News & Insights

Client Alert

June 21, 2021

The Department of Labor Issues its First Cybersecurity Guidance for Plan Sponsors, Fiduciaries and Service Providers


Issue 10: 10 in 10

It’s been, as the song goes, a long, long time coming.  In April, the Department of Labor issued its first ever formal cybersecurity guidance for retirement plan sponsors and retirement plan fiduciaries, and for the service providers they hire to assist them.  The three-part guidance follows some serious prompting over the last decade from the ERISA Advisory Council and from the GAO, who warned of the cybersecurity risks to employee benefit plan administration and urged the Department of Labor to establish minimum expectations for managing and mitigating these risks.  And with good reason – ERISA-covered retirement plans hold some $9.3 trillion in assets, so the potential value of personally identifiable information or “PII” housed in the servers of employers, recordkeepers, trustees and others is immense.   And frequently multiple unrelated entities, not to mention the employees and beneficiaries themselves, have access to sensitive employee data and asset information as an ordinary part of the benefit plan administration process.

Employers with operations outside the United States are already subject to more stringent regulatory data privacy and security requirements (e.g., the European Union’s General Data Protection Regulation) and these more stringent data privacy and security requirements often already impact U.S. retirement plans with participants residing outside the United States.

Further, many companies have already established data privacy and security protocols that go beyond what was technically required under current Department of Labor guidance and have applied these protocols to their retirement plan programs.

As a result, the new guidance more closely aligns the data privacy and security requirements of United States retirement plans with the requirements outside the United States and with general corporate standards.

The guidance is based on the central premise that “[r]esponsible plan fiduciaries have an obligation to ensure proper mitigation of cybersecurity risks.”

Tips for Hiring a Service Provider with Strong Cybersecurity Practices.  This guidance identifies six cybersecurity considerations – designated as “tips” - to help plan sponsors and fiduciaries prudently select and monitor recordkeepers and other service providers.  The first five outline the employer’s fiduciary diligence process, and reflect ERISA’s familiar “process driven” approach (e.g., employers should ask about the service provider’s information security standards and audit results and compare them to the industry standards adopted by other financial institutions.  The sixth “tip” encourages plan fiduciaries to include certain covenants in the contract with a service provider, including ongoing compliance with cybersecurity and information security standards, timely notification of and attention to cybersecurity breaches, and maintenance of adequate cyber liability and data privacy breach insurance.  The tips also caution against contract provisions that limit the service provider’s responsibility for IT security breaches.

Cybersecurity Program Best Practices.

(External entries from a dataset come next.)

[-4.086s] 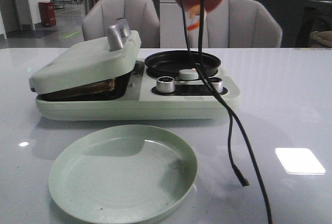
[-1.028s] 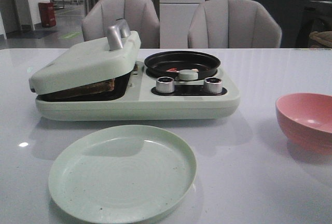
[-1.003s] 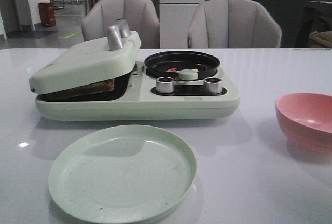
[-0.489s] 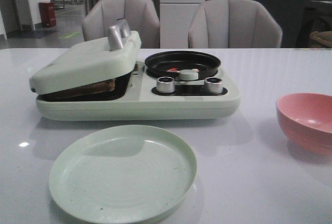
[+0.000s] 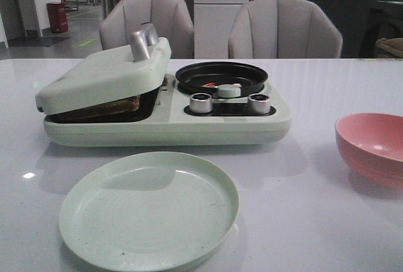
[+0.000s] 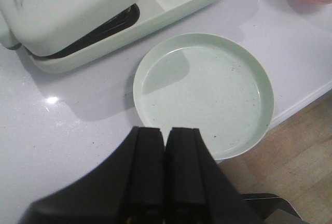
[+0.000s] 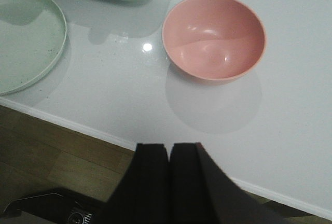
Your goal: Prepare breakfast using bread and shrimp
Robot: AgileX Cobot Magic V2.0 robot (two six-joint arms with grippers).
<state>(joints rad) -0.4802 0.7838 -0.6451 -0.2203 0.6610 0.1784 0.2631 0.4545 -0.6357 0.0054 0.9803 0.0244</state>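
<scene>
The bread (image 5: 101, 107) lies inside the green breakfast maker (image 5: 164, 124), under its half-lowered lid (image 5: 104, 70); only a brown crust edge shows. The shrimp (image 5: 220, 85) lie in the black round pan (image 5: 220, 73) on the maker's right side. An empty pale green plate (image 5: 149, 208) sits in front; it also shows in the left wrist view (image 6: 205, 92). My left gripper (image 6: 166, 133) is shut and empty above the table's near edge, by the plate. My right gripper (image 7: 169, 146) is shut and empty over the near edge, short of the empty pink bowl (image 7: 213, 36).
The pink bowl (image 5: 371, 146) stands at the right of the table. Two metal knobs (image 5: 201, 102) sit on the maker's front panel. Two grey chairs (image 5: 284, 28) stand behind the table. The table's near edge (image 7: 67, 125) drops to a wooden floor.
4.1 s ago the pink bowl hung tipped above the pan with shrimp falling. Now the shrimp are in the pan, the bowl stands on the table at the right, and the arm has left the front view.
</scene>
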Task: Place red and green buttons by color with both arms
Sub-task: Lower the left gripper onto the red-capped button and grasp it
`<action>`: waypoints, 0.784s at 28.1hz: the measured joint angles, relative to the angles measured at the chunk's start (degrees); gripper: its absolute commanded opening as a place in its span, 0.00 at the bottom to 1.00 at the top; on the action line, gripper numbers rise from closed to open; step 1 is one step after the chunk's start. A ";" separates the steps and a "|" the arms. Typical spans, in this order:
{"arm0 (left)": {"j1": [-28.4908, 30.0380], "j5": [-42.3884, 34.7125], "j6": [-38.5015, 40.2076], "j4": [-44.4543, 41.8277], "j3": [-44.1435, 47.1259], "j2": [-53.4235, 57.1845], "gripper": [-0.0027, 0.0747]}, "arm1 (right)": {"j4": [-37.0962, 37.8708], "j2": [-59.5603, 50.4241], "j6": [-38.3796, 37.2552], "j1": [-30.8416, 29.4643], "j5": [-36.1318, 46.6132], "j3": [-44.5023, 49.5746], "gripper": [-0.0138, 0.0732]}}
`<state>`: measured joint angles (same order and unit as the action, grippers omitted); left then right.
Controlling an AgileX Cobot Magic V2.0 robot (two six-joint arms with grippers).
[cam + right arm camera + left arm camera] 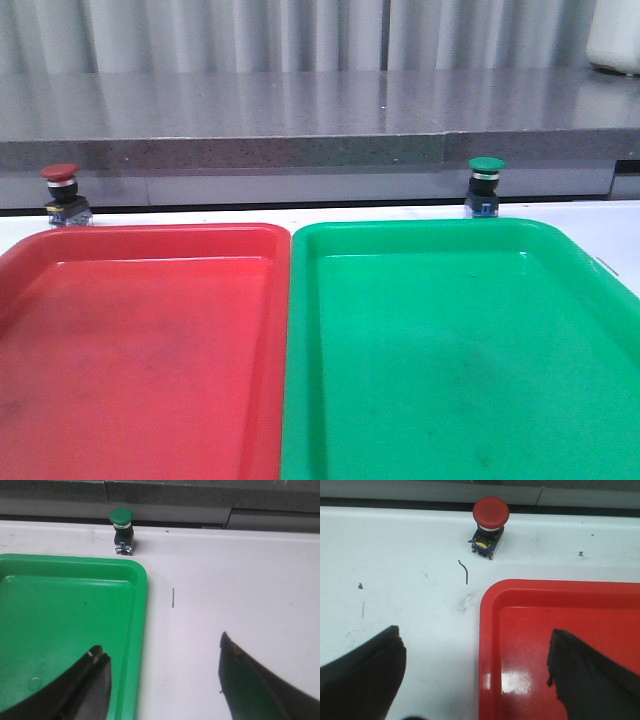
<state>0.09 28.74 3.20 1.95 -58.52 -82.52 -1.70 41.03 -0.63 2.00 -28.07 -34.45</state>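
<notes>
The red button (62, 193) stands upright on the white table behind the far left corner of the red tray (140, 340); the left wrist view shows the same red button (489, 527) beyond the red tray (560, 645). The green button (485, 185) stands upright just behind the far rim of the green tray (460, 350); in the right wrist view the green button (121, 530) sits past the corner of the green tray (65, 620). My left gripper (475, 635) is open and empty, straddling the red tray's edge. My right gripper (162, 647) is open and empty over the green tray's edge. Neither arm shows in the front view.
A grey stone ledge (300, 120) runs along the back, right behind both buttons. The two trays lie side by side, touching, and fill the table's front. A white container (615, 40) stands on the ledge at far right. A thin dark scrap (464, 572) lies near the red button.
</notes>
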 measured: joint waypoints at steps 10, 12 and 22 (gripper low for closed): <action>0.00 -1.19 0.00 0.00 -15.41 -20.31 0.77 | 0.00 0.00 0.03 0.00 0.00 0.00 0.72; 0.00 -1.31 0.00 0.00 -18.69 -23.65 0.77 | 0.00 0.00 0.03 0.00 0.00 0.00 0.72; 0.00 -1.31 0.00 0.31 -32.79 -36.73 0.77 | 0.00 0.00 0.03 0.00 0.00 0.00 0.72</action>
<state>0.09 27.43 3.20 2.26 -91.31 -119.25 -1.70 41.03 -0.61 2.00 -28.07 -34.45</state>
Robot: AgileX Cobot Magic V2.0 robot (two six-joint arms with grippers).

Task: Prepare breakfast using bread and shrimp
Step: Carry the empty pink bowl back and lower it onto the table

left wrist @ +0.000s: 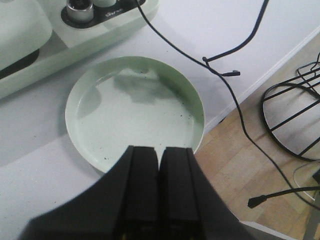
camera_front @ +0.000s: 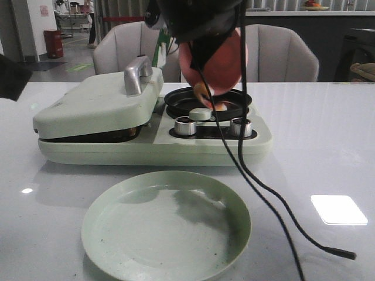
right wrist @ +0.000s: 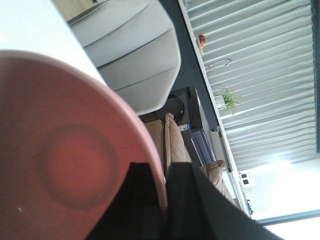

This document identifies twelve “best practices” for plan service providers.  Again, some recommendations outline a “prudent process,” such as having periodic workforce cybersecurity training, but others are more prescriptive.  For example, one “best practice” calls for encryption of sensitive data “stored and in transit,” another for an annual independent third-party audit of the service provider’s security controls, another for annual cybersecurity awareness training for the workforce.   And plan sponsors should note that, although this portion of the guidance addresses best practices for “recordkeepers and other service providers responsible for plan-related IT systems and data,” the guidance is also squarely aimed at plan fiduciaries responsible for “making prudent decisions on the service providers they should hire.” 

Takeaways for Employers, Fiduciaries and Service Providers. The guidance has been issued just at the start of a trend in litigation against retirement plan sponsors and fiduciaries and service providers for participant losses from cybersecurity lapses.   As a result, concerns have been raised that the guidance could create a blueprint for plaintiffs’ lawyers, who may assert that the guidance, although presented as “tips” and “best practices,” sets out not recommended approaches but minimum standards that plan fiduciaries must meet in order to ensure the security of participant data.  If so, a fiduciary’s failure to meet one of the recommended steps - for example, failing to include a particular contract term in a recordkeeping agreement – could be framed as a breach of fiduciary duty.  But employers and service providers may likewise limit their exposure by hewing closely to the steps recommended in the guidance.  Employers and administrators should therefore review their current cybersecurity practices and service provider contracts and evaluate whether they meet the suggested standards.  Recordkeepers, directed trustees and others whose systems hold, modify and transmit retirement plan participant data should similarly compare their current cybersecurity policies and procedures against the best practices outlined by the new guidance.  As noted at the outset, many employers and services providers were well ahead of the Department of Labor on implementing cybersecurity procedures and the guidance may just provide an opportunity for a quick check-up on already robust procedures.